Souvenirs et galets blancs
Les habitudes semblent me coller à la peau, et s'en défaire est de l'ordre de l'impossible. Je m'asseois dans le bus, à la même place que d'habitude. Je monte dans le train deuxième wagon, deuxième porte et m'installe « à contresens ». J'observe par la fenêtre.
Un soleil blanc derrière un voile nacré. Des lambeaux de vapeur s'étirent dans un ciel qui hésite entre le bleu et le gris. De gros cumulus ouateux et rebondis circulent, anthracites en dessous, nimbés d'argent et de lumière sur le dessus. Une atmosphère indécise.
En attendant, je regarde ce grand bâtiment. Le soleil perce au travers du feuillage et me goutte sur le visage. C'est grand, et impressionnant quand on n'est pas à l'intérieur. Bientôt, les élèves sortent. J'attends. Et ils arrivent. Quelques mots échangés avec Melendili, Mimy, Marcel. Puis je suis la Marmotte dans les étages, comme si je n'avais jamais quitté le lycée. C'est amusant, j'ai l'impression d'y avoir été hier.
Au fond du couloir, une voix reconnaissable entre mille. On se plante dans l'encadrement de la porte. Mme P. s'excuse auprès de ses élèves et vient nous saluer. Nous discutons de tout, de rien, comme des amies de longues dates. C'est étrange, mais pas désagréable. Et nous repartons. Tous ces escaliers sont comme imprimés dans mes pieds. Je pourrais les descendre les yeux fermés.

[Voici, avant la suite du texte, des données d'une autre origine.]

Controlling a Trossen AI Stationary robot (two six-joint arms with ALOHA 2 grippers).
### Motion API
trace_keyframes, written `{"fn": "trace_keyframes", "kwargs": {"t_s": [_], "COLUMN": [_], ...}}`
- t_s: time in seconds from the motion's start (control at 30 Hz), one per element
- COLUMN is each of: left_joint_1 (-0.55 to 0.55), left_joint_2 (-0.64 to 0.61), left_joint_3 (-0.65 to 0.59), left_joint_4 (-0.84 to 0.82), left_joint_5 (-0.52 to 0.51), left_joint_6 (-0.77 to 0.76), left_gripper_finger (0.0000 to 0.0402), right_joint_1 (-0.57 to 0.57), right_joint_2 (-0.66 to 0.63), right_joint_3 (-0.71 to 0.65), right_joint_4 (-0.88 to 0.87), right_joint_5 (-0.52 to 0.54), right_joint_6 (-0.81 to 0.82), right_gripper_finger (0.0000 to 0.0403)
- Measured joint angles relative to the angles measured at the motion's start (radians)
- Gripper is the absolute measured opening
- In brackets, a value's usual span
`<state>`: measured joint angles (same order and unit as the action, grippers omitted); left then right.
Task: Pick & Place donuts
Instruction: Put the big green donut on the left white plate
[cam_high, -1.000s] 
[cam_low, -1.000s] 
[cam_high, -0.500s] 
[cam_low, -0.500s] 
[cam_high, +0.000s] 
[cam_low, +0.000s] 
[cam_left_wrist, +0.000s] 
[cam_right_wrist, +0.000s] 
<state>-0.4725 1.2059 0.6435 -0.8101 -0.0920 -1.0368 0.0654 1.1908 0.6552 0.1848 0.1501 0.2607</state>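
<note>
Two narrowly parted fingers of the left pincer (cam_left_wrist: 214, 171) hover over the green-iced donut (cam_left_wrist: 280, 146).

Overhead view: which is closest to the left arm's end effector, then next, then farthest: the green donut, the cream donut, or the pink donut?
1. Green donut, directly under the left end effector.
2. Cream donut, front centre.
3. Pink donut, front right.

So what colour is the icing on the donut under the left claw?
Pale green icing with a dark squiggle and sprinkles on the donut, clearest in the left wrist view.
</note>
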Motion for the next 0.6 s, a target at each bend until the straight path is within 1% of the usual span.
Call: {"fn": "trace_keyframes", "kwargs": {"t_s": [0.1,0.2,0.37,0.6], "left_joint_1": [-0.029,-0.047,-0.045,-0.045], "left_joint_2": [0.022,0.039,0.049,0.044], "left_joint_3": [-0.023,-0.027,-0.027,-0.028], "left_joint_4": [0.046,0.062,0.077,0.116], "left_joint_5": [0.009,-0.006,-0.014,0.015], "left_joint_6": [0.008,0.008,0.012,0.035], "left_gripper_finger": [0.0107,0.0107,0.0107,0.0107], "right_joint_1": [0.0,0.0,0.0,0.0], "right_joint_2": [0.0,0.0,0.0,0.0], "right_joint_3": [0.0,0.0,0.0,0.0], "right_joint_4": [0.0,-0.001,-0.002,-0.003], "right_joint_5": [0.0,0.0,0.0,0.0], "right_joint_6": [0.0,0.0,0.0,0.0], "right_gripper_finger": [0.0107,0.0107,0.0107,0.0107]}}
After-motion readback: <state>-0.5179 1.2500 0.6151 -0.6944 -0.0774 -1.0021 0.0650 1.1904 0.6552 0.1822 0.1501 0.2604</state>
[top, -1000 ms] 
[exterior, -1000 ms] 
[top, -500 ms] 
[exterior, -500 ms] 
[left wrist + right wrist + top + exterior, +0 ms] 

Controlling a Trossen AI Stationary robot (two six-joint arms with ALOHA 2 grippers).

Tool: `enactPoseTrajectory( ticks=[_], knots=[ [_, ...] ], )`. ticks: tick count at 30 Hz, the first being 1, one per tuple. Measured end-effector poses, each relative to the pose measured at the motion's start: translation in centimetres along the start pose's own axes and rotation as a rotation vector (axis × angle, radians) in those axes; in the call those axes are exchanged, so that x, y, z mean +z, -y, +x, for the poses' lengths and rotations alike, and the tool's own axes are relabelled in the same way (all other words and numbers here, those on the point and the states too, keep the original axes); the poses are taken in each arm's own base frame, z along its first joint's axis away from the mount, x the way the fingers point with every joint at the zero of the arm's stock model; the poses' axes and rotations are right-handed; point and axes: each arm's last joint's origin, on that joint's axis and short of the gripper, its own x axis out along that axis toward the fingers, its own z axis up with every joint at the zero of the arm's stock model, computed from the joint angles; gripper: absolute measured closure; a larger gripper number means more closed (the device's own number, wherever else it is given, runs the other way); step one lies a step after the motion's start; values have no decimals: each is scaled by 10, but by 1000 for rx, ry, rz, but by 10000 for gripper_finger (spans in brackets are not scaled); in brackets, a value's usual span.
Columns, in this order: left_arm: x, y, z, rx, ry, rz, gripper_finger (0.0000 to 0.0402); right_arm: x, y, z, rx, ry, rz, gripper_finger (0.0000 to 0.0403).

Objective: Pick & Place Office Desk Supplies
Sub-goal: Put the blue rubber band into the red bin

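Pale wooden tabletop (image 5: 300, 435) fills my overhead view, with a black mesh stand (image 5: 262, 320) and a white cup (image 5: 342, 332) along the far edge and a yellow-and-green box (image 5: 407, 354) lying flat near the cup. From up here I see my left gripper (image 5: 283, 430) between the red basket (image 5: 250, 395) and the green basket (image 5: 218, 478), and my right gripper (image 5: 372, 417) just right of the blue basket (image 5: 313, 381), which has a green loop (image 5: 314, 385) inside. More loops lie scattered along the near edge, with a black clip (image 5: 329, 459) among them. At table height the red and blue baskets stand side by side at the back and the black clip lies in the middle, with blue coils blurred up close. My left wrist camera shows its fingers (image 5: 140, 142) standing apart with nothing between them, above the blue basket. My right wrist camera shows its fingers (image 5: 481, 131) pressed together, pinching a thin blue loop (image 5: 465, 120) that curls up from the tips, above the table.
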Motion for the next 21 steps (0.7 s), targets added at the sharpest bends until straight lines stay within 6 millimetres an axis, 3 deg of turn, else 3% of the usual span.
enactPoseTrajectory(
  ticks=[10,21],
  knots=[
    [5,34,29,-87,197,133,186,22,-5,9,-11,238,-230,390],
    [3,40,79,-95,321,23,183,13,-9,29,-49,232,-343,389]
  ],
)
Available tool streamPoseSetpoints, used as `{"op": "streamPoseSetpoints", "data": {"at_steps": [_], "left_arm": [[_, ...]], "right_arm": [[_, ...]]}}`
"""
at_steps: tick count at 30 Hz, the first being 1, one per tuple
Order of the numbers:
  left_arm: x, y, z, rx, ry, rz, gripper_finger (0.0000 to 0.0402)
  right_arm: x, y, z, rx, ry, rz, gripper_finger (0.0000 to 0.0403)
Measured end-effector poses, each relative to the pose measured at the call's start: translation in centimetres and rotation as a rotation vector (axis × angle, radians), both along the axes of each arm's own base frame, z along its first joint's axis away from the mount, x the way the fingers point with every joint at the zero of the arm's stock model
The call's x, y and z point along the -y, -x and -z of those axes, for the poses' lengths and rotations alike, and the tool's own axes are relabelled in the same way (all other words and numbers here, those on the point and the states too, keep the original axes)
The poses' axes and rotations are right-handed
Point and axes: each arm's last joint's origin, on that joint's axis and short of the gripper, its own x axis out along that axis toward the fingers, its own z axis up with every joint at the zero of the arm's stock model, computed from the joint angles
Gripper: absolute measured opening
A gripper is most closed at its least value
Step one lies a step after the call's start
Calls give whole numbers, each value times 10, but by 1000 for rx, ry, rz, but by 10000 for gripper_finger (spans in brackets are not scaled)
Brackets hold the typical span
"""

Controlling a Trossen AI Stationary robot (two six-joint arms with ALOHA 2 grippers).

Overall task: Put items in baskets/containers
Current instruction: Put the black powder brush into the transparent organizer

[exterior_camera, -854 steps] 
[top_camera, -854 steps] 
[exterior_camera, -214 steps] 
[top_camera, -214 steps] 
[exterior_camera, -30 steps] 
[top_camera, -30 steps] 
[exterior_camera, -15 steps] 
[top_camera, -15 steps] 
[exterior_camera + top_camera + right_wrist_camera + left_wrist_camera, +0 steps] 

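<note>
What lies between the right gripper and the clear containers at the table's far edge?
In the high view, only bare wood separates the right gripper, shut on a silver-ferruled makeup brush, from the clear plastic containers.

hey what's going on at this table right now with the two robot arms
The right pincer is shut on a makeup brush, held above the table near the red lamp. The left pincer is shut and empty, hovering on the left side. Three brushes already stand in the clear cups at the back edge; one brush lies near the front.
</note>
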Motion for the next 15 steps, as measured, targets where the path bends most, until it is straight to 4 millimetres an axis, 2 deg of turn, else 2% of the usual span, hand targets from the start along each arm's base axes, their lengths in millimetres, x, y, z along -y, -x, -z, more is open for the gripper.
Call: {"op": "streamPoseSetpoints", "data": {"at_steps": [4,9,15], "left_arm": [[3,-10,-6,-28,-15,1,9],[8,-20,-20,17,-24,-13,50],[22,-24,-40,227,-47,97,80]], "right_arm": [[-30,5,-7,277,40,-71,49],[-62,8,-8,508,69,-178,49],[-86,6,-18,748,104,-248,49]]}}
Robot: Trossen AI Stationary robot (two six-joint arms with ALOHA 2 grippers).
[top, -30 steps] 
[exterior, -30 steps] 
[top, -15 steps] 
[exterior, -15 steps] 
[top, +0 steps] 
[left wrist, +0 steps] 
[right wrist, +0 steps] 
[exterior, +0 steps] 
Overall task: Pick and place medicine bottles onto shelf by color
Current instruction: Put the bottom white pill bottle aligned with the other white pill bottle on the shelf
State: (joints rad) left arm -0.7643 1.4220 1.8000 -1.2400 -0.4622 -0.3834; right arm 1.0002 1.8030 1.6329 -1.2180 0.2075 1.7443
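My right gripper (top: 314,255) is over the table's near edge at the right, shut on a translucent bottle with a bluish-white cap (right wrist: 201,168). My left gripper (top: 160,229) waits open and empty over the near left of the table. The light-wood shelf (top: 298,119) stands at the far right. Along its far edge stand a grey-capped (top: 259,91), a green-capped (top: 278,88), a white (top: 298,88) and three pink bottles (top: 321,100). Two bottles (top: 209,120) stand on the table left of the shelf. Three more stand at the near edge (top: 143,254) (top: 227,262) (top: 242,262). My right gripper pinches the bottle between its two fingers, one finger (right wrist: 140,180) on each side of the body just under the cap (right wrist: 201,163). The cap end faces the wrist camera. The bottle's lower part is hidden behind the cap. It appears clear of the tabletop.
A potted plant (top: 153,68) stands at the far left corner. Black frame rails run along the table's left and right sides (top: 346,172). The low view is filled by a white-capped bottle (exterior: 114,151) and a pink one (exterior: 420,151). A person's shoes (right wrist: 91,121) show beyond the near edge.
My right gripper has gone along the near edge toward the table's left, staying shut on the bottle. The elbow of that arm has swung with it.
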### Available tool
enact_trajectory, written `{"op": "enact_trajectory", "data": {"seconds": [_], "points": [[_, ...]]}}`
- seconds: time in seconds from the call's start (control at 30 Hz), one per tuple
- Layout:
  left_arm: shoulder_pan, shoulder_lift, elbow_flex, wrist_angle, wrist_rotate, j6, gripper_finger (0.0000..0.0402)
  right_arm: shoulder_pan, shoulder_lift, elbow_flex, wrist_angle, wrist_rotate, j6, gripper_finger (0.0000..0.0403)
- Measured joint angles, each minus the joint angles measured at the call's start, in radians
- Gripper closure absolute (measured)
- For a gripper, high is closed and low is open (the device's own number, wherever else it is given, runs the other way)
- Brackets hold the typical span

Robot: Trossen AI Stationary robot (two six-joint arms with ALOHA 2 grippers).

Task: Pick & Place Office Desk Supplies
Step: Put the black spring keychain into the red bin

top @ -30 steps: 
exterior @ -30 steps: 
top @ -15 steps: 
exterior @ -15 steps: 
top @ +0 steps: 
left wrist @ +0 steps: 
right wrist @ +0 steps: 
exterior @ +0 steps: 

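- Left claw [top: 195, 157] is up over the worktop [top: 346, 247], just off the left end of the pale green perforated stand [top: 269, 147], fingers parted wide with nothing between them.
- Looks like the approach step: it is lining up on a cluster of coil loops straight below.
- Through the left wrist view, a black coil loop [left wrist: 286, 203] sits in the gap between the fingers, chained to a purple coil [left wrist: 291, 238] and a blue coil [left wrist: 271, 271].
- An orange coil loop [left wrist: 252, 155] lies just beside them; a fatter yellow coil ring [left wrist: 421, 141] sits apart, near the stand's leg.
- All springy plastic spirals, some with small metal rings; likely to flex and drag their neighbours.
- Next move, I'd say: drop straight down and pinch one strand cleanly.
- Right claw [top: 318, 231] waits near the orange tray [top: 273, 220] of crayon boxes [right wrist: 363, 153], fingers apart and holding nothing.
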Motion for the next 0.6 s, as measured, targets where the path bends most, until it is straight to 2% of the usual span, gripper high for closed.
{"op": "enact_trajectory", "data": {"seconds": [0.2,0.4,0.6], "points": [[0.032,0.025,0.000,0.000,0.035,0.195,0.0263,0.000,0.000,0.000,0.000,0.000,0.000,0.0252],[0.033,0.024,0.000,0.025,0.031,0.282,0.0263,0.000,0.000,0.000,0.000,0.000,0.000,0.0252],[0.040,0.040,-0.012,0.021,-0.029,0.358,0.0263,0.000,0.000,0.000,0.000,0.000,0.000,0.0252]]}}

Un thé chez la Marmotte. À trois autour d'une table, à raconter nos vacances, à parler prépa, fac, latin, MLD etc. Le temps passe. Et nous partons: toi pour ton cours de violoncelle, moi pour rentrer. Tu descends avant moi. Je reste dans le wagon, seule avec mes pensées.
Dans le bus, une vieille connaissance: le chauffard femelle. Peut mieux faire comme rencontre. En descendant du bus, automatiquement, mes pas prennent le chemin du retour. Il y en a plusieurs possibles, mais ils optent pour le plus court, celui que j'ai pris l'an dernier, la plupart du temps.
Je ne sais pas pourquoi, je repense à tous ces gens que j'ai connus depuis la sixième. C'est amusant comme j'ai effacé mes années collège. Je n'ai presque plus de contacts de cette période, et peu à peu, ils semblent s'effacer. Plus rien ne me rattache à ma scolarité arcysienne. Un peu comme si j'avais perdu les galets blancs que j'avais semés. Au fur et à mesure, je les ai enterrés sous mes années lycée. Mon passé semble avoir disparu physiquement: il n'en reste que quelques déchirures dans mes souvenirs. C'est peut-être mieux comme ça.
Le ciel pâlit et rosit. Le soleil se couche. Demain, je vais à l'université.